▶ **ACTION ITEM**: Set down all of the data exactly as it appears.
----- EXERCISE INPUT -----
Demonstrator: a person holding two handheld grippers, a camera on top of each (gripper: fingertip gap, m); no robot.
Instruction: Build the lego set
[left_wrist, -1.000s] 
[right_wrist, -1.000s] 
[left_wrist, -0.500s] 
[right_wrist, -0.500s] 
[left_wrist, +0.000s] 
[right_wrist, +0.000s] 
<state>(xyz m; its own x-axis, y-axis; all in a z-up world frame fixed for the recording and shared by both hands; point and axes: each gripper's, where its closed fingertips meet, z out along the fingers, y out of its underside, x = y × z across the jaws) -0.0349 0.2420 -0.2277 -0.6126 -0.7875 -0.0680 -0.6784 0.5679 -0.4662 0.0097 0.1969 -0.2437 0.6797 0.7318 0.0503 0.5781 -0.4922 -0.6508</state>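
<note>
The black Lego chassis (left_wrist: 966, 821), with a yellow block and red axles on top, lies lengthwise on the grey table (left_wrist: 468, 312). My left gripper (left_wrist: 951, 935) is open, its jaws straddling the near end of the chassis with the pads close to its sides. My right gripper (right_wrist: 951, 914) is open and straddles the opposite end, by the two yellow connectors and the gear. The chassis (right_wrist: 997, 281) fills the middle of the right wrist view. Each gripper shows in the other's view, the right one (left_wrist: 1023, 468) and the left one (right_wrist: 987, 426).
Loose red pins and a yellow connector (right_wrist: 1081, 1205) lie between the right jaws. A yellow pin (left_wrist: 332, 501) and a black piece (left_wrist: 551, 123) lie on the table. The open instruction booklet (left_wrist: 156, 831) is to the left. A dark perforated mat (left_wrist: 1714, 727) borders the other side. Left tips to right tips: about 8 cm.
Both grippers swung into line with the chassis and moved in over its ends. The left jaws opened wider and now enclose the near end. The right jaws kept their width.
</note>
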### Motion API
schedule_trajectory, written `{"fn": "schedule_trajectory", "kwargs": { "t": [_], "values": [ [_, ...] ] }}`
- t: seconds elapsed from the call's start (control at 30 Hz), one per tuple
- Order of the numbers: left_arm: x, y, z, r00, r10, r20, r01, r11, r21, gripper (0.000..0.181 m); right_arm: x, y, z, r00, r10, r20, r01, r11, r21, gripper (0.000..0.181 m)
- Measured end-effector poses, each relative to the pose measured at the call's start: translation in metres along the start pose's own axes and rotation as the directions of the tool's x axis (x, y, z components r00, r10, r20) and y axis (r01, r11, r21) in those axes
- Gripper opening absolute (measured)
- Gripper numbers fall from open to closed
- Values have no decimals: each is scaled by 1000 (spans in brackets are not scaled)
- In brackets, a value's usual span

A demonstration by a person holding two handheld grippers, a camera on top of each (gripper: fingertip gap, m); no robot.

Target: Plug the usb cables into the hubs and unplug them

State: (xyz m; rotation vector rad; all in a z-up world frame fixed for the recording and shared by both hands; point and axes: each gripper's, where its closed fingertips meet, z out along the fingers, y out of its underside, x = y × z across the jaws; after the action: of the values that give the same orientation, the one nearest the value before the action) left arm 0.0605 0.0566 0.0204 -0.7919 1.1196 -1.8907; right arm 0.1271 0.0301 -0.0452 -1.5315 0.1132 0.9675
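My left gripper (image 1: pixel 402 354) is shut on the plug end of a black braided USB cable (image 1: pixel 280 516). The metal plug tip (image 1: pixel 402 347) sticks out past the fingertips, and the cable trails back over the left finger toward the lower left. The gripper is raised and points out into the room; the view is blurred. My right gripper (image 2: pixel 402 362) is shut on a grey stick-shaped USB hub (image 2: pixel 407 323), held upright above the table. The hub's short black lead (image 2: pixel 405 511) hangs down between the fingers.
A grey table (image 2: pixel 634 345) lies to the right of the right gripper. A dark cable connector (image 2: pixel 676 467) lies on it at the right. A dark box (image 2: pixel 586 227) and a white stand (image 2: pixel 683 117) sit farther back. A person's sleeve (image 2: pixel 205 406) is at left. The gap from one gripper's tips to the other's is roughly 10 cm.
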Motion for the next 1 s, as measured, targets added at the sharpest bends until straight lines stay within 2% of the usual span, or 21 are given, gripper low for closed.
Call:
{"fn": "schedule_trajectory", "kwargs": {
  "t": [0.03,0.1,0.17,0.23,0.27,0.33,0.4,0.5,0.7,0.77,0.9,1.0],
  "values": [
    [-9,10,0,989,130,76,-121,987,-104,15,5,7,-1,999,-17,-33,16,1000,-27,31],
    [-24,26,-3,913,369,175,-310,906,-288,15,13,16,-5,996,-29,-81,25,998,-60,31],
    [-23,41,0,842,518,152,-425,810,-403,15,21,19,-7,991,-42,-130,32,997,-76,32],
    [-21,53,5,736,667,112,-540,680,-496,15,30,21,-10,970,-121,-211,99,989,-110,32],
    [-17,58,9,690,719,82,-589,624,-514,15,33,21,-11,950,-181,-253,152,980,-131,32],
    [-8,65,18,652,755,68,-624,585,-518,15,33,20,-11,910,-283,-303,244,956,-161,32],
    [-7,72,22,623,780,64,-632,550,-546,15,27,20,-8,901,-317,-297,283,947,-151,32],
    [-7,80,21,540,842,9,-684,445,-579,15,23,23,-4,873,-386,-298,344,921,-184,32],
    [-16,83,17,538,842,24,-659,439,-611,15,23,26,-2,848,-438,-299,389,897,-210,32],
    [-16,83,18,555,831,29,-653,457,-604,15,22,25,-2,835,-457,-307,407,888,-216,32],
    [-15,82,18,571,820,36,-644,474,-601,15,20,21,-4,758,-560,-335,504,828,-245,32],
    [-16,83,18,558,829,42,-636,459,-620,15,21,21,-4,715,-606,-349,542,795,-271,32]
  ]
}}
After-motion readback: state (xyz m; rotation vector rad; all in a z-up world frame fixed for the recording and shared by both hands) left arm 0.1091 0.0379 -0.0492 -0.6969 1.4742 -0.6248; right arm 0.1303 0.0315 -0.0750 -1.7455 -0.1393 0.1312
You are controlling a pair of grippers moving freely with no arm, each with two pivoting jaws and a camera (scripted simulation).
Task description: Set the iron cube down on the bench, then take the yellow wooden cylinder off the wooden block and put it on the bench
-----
▶ **EXERCISE OUTPUT**:
Demonstrator: a person holding two handheld grippers, a camera on top of each (gripper: fingertip gap, m); no robot.
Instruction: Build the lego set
[left_wrist, -1.000s] 
[right_wrist, -1.000s] 
[left_wrist, -0.500s] 
[right_wrist, -0.500s] 
[left_wrist, +0.000s] 
[right_wrist, +0.000s] 
<state>(xyz m; its own x-axis, y-axis; all in a z-up world frame fixed for the recording and shared by both hands; point and axes: each gripper's, where its closed fingertips meet, z out along the fingers, y out of its underside, x = y × z across the jaws) -0.0349 0.2420 -0.2277 -0.6126 -0.7875 -0.0680 -0.6784 0.5679 -0.4662 0.0097 0.1969 -0.2437 0.6797 0.7318 0.0503 0.5781 -0.4922 -0.6508</state>
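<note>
The black Lego chassis (left_wrist: 966, 821), with a yellow block and red axles on top, lies lengthwise on the grey table (left_wrist: 468, 312). My left gripper (left_wrist: 951, 935) is open, its jaws straddling the near end of the chassis with the pads close to its sides. My right gripper (right_wrist: 951, 914) is open and straddles the opposite end, by the two yellow connectors and the gear. The chassis (right_wrist: 997, 281) fills the middle of the right wrist view. Each gripper shows in the other's view, the right one (left_wrist: 1023, 468) and the left one (right_wrist: 987, 426).
Loose red pins and a yellow connector (right_wrist: 1081, 1205) lie between the right jaws. A yellow pin (left_wrist: 332, 501) and a black piece (left_wrist: 551, 123) lie on the table. The open instruction booklet (left_wrist: 156, 831) is to the left. A dark perforated mat (left_wrist: 1714, 727) borders the other side. Left tips to right tips: about 8 cm.
Both grippers swung into line with the chassis and moved in over its ends. The left jaws opened wider and now enclose the near end. The right jaws kept their width.
</note>
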### Motion API
schedule_trajectory, written `{"fn": "schedule_trajectory", "kwargs": { "t": [_], "values": [ [_, ...] ] }}`
- t: seconds elapsed from the call's start (control at 30 Hz), one per tuple
- Order of the numbers: left_arm: x, y, z, r00, r10, r20, r01, r11, r21, gripper (0.000..0.181 m); right_arm: x, y, z, r00, r10, r20, r01, r11, r21, gripper (0.000..0.181 m)
- Measured end-effector poses, each relative to the pose measured at the call's start: translation in metres along the start pose's own axes and rotation as the directions of the tool's x axis (x, y, z components r00, r10, r20) and y axis (r01, r11, r21) in those axes
- Gripper opening absolute (measured)
- Gripper numbers fall from open to closed
- Values have no decimals: each is scaled by 1000 (spans in brackets are not scaled)
- In brackets, a value's usual span

A demonstration by a person holding two handheld grippers, a camera on top of each (gripper: fingertip gap, m); no robot.

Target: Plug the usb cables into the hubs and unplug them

State: (xyz m; rotation vector rad; all in a z-up world frame fixed for the recording and shared by both hands; point and axes: each gripper's, where its closed fingertips meet, z out along the fingers, y out of its underside, x = y × z across the jaws; after the action: of the values that give the same orientation, the one nearest the value before the action) left arm 0.0605 0.0566 0.0204 -0.7919 1.1196 -1.8907; right arm 0.1271 0.0301 -0.0452 -1.5315 0.1132 0.9675
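My left gripper (image 1: pixel 402 354) is shut on the plug end of a black braided USB cable (image 1: pixel 280 516). The metal plug tip (image 1: pixel 402 347) sticks out past the fingertips, and the cable trails back over the left finger toward the lower left. The gripper is raised and points out into the room; the view is blurred. My right gripper (image 2: pixel 402 362) is shut on a grey stick-shaped USB hub (image 2: pixel 407 323), held upright above the table. The hub's short black lead (image 2: pixel 405 511) hangs down between the fingers.
A grey table (image 2: pixel 634 345) lies to the right of the right gripper. A dark cable connector (image 2: pixel 676 467) lies on it at the right. A dark box (image 2: pixel 586 227) and a white stand (image 2: pixel 683 117) sit farther back. A person's sleeve (image 2: pixel 205 406) is at left. The gap from one gripper's tips to the other's is roughly 10 cm.
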Motion for the next 1 s, as measured, targets added at the sharpest bends until straight lines stay within 2% of the usual span, or 21 are given, gripper low for closed.
Call:
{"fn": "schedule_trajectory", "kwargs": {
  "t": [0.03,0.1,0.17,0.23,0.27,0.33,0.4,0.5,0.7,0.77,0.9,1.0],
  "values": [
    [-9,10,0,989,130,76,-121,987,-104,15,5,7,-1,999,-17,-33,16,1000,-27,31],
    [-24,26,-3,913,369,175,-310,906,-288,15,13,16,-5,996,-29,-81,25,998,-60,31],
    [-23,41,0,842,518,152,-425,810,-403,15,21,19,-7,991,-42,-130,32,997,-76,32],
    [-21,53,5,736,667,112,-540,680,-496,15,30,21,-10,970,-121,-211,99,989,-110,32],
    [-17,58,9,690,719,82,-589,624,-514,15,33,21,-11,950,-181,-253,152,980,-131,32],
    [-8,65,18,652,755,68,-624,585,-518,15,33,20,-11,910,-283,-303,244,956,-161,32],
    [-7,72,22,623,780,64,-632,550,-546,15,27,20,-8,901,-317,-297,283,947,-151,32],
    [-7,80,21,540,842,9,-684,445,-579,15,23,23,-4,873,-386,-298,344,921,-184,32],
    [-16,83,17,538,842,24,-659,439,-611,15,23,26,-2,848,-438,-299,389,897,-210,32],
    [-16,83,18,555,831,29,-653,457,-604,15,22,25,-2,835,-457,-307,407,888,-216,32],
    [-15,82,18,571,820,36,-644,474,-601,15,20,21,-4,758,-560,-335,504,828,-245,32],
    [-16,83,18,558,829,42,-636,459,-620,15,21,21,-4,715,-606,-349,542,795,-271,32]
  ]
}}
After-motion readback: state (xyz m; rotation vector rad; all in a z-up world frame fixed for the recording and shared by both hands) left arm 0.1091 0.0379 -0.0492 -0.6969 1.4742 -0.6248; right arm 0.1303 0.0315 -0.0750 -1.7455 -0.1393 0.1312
You are controlling a pair of grippers moving freely with no arm, each with two pivoting jaws and a camera (scripted simulation).
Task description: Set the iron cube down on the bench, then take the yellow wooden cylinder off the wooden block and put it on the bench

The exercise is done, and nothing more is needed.